THE PROBLEM
Give again, unaltered, the lines of the listing below that run from the line having "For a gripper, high" through the line having "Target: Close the".

┌──

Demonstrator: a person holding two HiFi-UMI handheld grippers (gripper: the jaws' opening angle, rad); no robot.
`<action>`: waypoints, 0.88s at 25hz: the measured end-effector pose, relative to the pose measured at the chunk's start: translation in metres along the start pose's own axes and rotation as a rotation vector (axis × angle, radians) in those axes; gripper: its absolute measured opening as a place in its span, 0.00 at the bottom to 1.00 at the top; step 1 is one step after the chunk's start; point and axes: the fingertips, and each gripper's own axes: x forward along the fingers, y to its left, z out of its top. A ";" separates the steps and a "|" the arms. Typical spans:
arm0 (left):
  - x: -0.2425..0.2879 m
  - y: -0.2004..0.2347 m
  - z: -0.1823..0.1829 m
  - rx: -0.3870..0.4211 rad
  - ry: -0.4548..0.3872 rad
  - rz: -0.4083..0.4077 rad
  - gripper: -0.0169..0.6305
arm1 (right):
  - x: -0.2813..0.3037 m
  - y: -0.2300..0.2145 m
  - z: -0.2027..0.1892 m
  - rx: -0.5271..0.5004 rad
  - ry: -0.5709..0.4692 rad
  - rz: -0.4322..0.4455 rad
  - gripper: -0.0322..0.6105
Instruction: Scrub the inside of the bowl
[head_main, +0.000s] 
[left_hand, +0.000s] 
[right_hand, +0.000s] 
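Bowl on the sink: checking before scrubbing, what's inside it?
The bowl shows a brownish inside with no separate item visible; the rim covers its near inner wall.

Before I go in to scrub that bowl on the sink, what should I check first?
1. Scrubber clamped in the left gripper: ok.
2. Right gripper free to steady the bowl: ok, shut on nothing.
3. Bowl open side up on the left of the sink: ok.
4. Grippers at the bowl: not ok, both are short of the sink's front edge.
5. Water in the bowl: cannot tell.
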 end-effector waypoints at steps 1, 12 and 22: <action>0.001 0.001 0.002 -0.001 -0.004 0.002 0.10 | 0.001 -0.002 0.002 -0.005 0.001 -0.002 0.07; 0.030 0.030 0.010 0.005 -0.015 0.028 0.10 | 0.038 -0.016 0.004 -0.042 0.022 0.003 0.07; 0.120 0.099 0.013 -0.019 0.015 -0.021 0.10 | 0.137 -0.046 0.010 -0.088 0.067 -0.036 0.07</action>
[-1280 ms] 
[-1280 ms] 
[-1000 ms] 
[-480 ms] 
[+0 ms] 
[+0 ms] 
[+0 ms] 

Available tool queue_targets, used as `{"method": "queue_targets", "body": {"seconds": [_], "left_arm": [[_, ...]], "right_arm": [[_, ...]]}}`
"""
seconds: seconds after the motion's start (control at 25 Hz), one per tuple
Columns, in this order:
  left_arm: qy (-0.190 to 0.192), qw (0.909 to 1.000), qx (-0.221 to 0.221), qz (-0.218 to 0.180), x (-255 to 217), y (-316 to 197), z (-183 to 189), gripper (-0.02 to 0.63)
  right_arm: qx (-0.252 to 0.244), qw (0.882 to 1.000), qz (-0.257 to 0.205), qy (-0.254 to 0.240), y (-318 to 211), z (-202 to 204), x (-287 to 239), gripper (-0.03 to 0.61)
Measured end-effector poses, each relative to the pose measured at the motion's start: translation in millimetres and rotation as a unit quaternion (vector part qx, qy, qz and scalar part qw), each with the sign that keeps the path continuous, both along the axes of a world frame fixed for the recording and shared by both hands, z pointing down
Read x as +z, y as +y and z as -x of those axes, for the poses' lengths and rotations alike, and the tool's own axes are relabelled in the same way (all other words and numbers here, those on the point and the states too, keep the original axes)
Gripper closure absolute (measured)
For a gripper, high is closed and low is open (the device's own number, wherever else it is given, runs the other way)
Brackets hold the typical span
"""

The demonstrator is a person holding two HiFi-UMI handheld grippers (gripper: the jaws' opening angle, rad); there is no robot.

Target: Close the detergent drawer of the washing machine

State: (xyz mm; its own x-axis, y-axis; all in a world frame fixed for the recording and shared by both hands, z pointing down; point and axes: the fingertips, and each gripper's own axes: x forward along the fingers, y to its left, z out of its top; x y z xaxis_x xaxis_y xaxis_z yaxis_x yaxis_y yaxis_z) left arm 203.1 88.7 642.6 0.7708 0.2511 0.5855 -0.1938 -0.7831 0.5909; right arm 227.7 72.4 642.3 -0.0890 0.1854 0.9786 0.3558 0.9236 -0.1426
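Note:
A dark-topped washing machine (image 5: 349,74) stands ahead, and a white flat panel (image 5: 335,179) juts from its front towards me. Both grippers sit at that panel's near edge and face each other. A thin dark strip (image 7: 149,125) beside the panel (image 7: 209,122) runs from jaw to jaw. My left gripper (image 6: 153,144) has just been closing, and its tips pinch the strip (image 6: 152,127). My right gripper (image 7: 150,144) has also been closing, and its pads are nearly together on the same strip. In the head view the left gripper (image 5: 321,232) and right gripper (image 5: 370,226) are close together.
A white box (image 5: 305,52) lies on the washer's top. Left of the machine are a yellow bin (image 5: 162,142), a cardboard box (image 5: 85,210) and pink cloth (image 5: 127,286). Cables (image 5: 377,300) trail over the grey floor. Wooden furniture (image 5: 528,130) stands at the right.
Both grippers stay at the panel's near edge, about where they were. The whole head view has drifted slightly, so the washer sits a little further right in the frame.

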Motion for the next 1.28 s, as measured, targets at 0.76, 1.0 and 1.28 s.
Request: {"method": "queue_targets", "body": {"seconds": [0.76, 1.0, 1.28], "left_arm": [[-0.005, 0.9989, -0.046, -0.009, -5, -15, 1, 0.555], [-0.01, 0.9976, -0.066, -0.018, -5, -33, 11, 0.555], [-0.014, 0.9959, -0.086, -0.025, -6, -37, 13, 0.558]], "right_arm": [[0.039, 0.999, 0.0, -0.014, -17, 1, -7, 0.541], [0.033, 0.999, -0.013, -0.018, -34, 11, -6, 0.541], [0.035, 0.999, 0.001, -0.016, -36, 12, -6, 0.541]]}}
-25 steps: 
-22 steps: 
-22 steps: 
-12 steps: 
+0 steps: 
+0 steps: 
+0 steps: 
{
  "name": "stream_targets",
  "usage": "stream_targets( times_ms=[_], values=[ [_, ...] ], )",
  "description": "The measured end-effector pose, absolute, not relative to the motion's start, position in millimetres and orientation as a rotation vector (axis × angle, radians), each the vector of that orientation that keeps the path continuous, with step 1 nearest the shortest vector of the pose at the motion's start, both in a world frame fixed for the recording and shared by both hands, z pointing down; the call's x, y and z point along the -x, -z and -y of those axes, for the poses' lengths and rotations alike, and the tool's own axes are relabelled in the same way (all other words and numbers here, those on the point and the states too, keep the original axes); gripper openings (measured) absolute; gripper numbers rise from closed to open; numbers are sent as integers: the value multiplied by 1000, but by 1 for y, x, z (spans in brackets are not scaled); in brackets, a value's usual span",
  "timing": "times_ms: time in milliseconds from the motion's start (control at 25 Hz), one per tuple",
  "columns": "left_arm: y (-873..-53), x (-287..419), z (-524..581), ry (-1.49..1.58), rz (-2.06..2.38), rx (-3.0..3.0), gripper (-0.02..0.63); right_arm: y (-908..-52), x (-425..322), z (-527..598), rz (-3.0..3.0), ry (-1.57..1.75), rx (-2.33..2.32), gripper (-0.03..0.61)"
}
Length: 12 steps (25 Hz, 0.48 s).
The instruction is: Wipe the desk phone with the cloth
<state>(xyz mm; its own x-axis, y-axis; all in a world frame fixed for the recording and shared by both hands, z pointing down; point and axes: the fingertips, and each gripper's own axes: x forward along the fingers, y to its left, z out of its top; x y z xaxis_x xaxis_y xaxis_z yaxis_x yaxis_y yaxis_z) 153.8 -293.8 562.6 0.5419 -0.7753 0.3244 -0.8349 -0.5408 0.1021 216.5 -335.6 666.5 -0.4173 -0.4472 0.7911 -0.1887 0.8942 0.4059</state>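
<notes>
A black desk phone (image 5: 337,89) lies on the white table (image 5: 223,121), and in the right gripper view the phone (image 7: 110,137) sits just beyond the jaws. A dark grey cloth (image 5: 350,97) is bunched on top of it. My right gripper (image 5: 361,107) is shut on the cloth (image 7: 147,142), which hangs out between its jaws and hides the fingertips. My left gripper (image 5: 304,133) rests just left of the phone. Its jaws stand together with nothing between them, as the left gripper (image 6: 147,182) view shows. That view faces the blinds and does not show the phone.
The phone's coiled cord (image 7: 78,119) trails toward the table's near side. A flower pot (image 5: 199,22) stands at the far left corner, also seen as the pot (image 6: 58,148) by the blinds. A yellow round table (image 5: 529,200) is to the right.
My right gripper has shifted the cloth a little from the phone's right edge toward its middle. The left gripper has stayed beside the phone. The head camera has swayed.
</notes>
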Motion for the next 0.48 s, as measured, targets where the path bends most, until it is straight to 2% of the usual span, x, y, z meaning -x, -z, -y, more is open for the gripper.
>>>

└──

ANSWER FOR THIS EXERCISE
For a gripper, high is closed and low is open (the device's own number, wherever else it is given, runs the other way)
Brackets hold the typical span
"""

The demonstrator is a person holding two HiFi-UMI handheld grippers (gripper: the jaws' opening angle, rad); there is no robot.

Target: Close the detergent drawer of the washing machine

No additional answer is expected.